• **What you are asked to do**
Within the material below, transcribe exactly the lines from the one holding "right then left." through the one holding "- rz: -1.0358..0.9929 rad", keeping both ends and skipping the rest.
* * *
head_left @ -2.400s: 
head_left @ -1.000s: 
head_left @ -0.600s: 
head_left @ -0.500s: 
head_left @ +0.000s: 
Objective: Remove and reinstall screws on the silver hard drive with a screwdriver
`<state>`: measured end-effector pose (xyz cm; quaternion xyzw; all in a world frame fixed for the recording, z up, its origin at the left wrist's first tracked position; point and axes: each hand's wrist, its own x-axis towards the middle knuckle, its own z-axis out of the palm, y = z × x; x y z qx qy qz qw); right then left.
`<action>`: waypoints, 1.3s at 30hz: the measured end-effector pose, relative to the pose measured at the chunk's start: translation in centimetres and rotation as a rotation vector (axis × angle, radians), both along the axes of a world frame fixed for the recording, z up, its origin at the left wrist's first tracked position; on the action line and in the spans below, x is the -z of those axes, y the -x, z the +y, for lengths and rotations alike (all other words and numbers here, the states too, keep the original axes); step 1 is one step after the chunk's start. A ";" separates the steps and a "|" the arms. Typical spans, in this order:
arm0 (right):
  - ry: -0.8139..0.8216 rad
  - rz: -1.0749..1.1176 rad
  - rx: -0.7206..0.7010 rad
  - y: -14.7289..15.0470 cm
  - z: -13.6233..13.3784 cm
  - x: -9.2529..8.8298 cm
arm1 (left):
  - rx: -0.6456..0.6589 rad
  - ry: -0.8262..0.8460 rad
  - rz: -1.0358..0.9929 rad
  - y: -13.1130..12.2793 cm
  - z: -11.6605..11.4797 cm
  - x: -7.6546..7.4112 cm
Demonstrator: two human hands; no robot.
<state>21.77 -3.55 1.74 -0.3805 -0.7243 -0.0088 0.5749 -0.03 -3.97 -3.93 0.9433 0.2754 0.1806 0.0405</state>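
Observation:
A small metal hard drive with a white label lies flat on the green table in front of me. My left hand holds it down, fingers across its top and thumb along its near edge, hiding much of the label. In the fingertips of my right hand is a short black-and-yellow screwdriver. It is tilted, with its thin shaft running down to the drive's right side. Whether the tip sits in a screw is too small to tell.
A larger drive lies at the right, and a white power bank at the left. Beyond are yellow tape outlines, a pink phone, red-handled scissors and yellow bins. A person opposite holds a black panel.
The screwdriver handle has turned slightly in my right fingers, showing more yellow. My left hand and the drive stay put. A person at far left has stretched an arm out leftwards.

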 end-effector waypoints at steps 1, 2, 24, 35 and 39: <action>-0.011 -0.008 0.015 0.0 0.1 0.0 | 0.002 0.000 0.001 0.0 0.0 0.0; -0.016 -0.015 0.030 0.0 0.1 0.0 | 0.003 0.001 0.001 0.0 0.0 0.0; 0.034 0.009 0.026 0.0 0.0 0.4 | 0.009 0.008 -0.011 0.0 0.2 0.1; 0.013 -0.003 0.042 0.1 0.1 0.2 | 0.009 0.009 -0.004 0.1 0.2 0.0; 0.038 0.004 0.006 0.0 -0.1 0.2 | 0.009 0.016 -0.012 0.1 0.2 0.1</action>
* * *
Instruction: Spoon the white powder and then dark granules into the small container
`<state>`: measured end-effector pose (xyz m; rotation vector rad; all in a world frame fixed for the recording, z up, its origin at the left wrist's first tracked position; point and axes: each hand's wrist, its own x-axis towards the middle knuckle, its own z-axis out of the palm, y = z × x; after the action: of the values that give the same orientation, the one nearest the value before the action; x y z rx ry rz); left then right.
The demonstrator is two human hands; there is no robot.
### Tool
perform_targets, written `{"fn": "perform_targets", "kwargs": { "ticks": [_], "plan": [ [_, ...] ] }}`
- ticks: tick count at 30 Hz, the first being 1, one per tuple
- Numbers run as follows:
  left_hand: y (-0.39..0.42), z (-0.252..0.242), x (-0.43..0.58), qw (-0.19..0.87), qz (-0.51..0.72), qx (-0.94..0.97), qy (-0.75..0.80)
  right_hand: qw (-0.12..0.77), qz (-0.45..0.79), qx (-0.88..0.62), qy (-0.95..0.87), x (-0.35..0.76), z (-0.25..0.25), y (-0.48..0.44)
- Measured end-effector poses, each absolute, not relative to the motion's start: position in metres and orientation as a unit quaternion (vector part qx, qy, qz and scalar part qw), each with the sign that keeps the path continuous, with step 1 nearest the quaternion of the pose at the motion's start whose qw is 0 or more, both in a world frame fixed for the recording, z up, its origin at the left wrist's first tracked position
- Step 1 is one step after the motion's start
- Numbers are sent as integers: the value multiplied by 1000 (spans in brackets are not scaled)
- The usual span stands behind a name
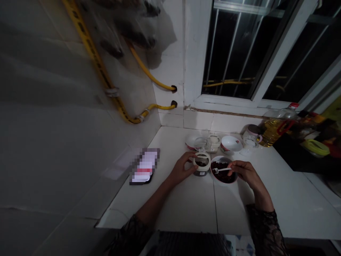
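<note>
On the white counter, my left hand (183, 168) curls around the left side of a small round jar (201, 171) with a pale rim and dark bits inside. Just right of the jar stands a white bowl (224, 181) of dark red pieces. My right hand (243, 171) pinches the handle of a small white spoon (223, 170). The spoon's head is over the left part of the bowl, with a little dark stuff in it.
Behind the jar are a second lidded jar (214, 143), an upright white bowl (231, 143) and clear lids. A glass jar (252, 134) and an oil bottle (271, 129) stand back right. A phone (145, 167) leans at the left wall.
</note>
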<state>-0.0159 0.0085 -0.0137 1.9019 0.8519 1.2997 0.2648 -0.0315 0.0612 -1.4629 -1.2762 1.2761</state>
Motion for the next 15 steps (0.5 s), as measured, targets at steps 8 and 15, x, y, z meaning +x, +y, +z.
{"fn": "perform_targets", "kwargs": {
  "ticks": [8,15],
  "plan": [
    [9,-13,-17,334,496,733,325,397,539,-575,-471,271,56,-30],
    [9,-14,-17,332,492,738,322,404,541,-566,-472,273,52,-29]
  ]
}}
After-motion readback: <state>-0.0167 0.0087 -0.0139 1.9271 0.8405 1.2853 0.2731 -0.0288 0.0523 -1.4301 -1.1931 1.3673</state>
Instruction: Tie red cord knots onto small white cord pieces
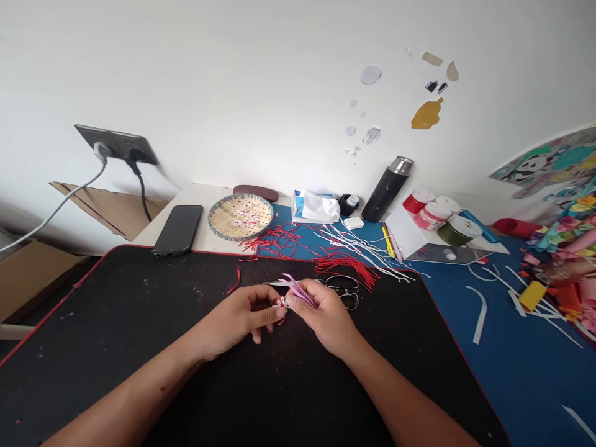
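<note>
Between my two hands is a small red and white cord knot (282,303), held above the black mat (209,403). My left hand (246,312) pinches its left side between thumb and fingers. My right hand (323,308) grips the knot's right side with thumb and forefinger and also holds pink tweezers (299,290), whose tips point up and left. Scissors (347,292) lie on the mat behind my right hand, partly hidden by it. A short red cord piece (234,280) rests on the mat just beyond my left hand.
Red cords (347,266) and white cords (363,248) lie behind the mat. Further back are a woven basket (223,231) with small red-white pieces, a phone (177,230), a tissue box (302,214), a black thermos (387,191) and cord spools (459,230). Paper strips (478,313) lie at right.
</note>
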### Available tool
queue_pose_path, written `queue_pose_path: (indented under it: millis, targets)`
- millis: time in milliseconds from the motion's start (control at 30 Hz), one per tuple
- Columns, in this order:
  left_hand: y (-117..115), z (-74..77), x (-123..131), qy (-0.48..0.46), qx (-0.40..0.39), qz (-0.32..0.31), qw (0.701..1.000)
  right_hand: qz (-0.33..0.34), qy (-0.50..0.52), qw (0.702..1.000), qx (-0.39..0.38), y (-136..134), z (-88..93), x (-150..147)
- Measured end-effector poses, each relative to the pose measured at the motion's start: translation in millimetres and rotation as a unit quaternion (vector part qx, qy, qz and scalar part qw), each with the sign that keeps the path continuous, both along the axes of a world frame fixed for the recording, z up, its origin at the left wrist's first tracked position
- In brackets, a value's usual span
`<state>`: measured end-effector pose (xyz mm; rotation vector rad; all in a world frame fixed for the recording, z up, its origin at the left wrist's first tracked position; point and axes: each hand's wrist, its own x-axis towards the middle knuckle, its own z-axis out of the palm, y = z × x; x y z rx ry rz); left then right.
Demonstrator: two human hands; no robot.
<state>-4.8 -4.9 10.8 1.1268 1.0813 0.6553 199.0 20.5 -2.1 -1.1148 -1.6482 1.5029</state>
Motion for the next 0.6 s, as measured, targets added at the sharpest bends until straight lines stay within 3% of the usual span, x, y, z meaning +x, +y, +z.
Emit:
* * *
• **Final answer**
`<state>`: measured end-effector pose (xyz cm; quaternion xyzw; all in a world frame fixed for the recording, z up, its origin at the left wrist's first tracked position; point and axes: each hand's wrist, its own x-axis towards the middle knuckle, its own z-axis out of the palm, y = z × x; x y z qx qy qz qw); right then left.
`<action>`: waypoints, 1.3s at 30hz: the measured end-effector pose, relative to the pose measured at the chunk's start: translation in centimetres and rotation as a rotation vector (axis × angle, radians), both along the axes of a world frame fixed for the recording, z up, its origin at the left wrist's first tracked position; on the action line and in the spans below, x is the -z of those axes, y the -x, z the +y, for lengths and rotations alike (all other words and numbers here, the states too, keep the original axes); step 1 is one step after the chunk's start. A ";" separates the steps and a "|" the arms. Typical spans, in this order:
arm0 (right):
  - ry: -0.8139..0.8216 rad
  - rz: -1.0749..1.1176 rad
  - rx: -0.7206..0.7010 rad
  - y: -14.7289..15.0470 cm
  - z: -13.6233..13.3784 cm
  - x: -9.2529..8.8298 cm
arm1 (left):
  - rx: -0.6456..0.6589 rad
  - ry: -0.8262..0.8460 rad
  - rz: -1.0358..0.9929 rad

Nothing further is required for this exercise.